→ WORK ITEM
Every line of the material must be given again verbatim. Skip the images.
----
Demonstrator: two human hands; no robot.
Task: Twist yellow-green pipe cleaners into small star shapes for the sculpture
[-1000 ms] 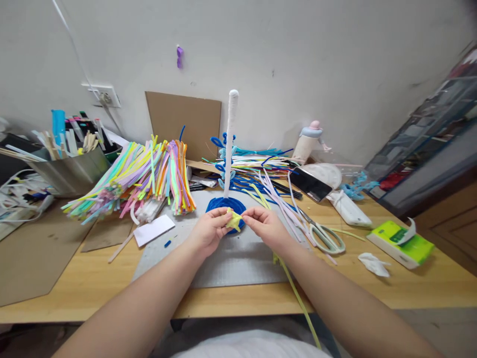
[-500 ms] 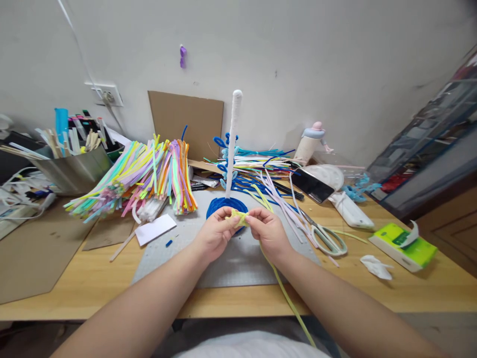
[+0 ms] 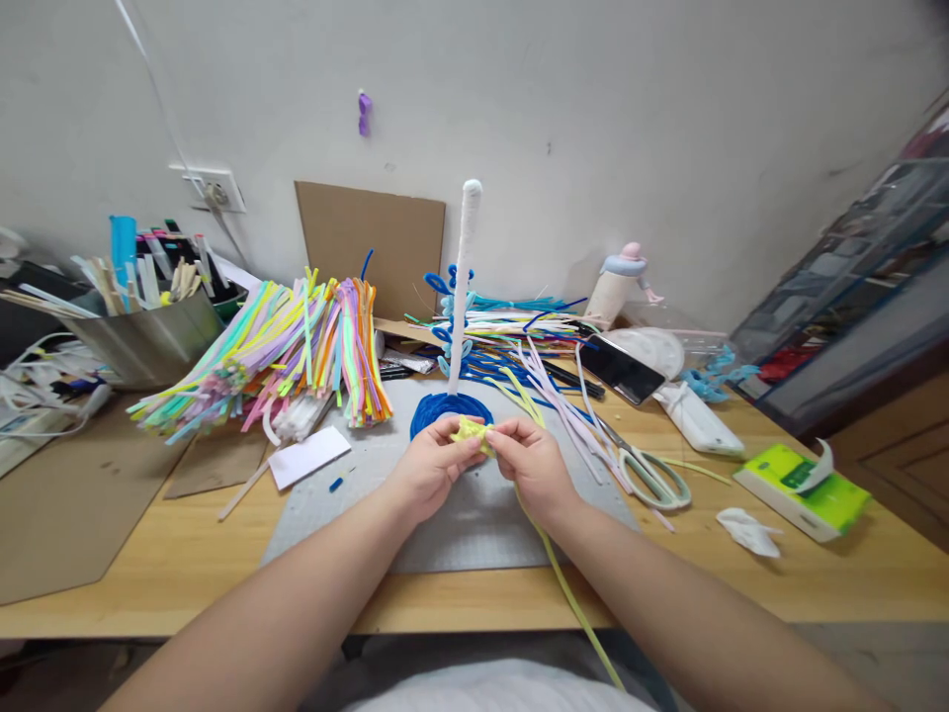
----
→ TASK SOLUTION
Demonstrator: two human hands; no robot.
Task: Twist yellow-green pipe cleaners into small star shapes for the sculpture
[-1000 ms] 
[-500 ms] 
[+0 ms] 

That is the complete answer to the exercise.